One inch thick acrylic doors look great.

Bob
 
I think he means the wing panels, not the doors.

I would investigate re-making them in solid or plywood, then wrap them in fiberglass and paint to match. You could use "Starboard" or some similar PVC material, but that wouldn't look very yachty.
 
Let me know when you figure this out! Post the fix, please....

I was going to repair this winter, but decided to rebed all the screws / screw holes in the flybridge first, to stop the leak (wherever it may be). That way, hopefully, I can see if I got the leak this summer and then repair either later this summer or next winter (I want to stop the leaker first, then repair). Mine isn't real bad, just a single coffee stain down the bright work aft, then down the white dodger board. Really shows well immediately after a washing (but not a rain). Man does that fry my $^%@#, after a 4 hour washing.
 
Hi All,


Top Hatt,

How much work did the fly bridge re-bed end up being? Did you lift it up off the deck?

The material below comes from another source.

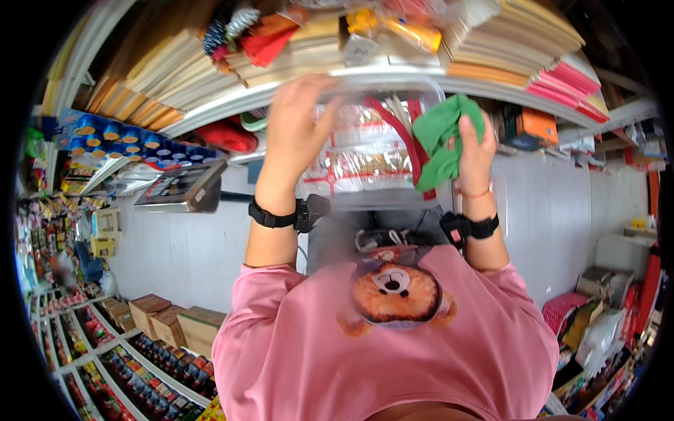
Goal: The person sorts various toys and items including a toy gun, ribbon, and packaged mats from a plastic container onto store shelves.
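My right hand [476,150] grips a crumpled green cloth [442,139], its thumb pressed on top. Under the cloth, a clear plastic bin [436,87] sits before me, overlapping my lap. Inside it lie shiny clear plastic packages [368,163] with red edging, and a dark red strap [404,134] runs across them. At the bin's left side is my left hand [300,118], blurred, with thumb and fingers apart and nothing visible in it. Blur hides whether it touches the rim.
A white shelf edge [474,84] crosses just beyond the bin, bearing paper stacks [516,39] and a red cloth item [268,42]. To the left stands a scale-like device with keys [179,187]. Cardboard boxes [200,329] and bottle shelves [163,379] are at lower left.
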A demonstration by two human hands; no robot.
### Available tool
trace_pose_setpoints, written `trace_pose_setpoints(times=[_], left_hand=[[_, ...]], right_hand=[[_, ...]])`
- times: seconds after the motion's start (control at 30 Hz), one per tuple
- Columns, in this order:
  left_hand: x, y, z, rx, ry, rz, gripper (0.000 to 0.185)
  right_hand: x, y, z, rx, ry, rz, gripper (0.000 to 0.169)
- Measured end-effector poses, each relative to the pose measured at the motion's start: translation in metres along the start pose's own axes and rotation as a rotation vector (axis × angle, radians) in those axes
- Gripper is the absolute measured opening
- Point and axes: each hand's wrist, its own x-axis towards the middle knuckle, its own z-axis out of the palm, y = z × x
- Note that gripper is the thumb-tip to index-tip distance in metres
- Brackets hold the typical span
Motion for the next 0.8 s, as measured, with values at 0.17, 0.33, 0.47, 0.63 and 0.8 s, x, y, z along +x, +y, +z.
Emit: trace_pose_setpoints(times=[0.17, 0.33, 0.47, 0.63, 0.8], left_hand=[[-0.038, 0.018, 0.081, -0.253, -0.629, -0.082, 0.037], [-0.038, 0.039, 0.127, -0.251, -0.848, -0.249, 0.053], [-0.043, 0.035, 0.168, -0.164, -0.803, -0.276, 0.051], [-0.038, 0.042, 0.178, -0.086, -0.82, -0.315, 0.055], [-0.036, 0.045, 0.185, -0.033, -0.809, -0.412, 0.049]], right_hand=[[0.017, 0.019, -0.024, -0.365, 0.132, -0.272, 0.028], [0.016, 0.036, -0.022, -0.54, 0.048, -0.217, 0.045], [0.018, 0.036, -0.024, -0.595, -0.067, -0.194, 0.05], [0.019, 0.041, -0.033, -0.526, 0.016, -0.229, 0.043], [0.014, 0.029, -0.029, -0.432, 0.054, -0.274, 0.03]])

I've been thinking about doing this re-bed for 2 years now, thankfully no leaks yet but I have a bunch of old screws and empty screw holes up there.

Did you just remove the screws, fill the hole with bedding compound and replace the screws?

I'd really be interested in your approach, how much work it ended up being and any pitfalls you ran into.

Thanks
 
Years ago, there was a 1974 Classic 53 at Piney Narrows that had solid teak wing panels. They were varnished high-gloss and had the owner's yacht club and private signal flags painted on them. It was quite elegant and classy. I guess he varnished them on the same schedule as he did the taffrails. I'll see if I can come up with a photo, but it was so long ago, maybe not.
 
Solid wood, or Coosa paneling faced with teak veneer plywood- but then you are back where you started, aren't you? Solid wood sounds like the way to go. They'll be heavy, and need good hinges, but that's not a big problem when you compare it to rotting doors that won't stay fixed.
 
Gosh, this is a timely thread! :(

I've begun dealing with this issue again and had an email conversation with the yard earlier today about how unhappy I am with what we did last year. Basically I still have water coming off the FB that ends up splashing/damaging the Stb wing door, door frame and wing panel.

We tried a simplistic gutter system, which has not helped at all.

Someone here sent me pictures of stainless gutter "wings" they installed on the FB. While this seemed to have worked for this member, I couldn't bring myself to go this route....

I'm at the point where I'm having to remove the wing door/frame and totally redo them. Fortunately there's very little wood damage - but I HAVE to address the main culprit - Water off the FB.
 
Again, this is the exterior wing WALLS, not doors, just so we're clear (they're in close proximity to each other).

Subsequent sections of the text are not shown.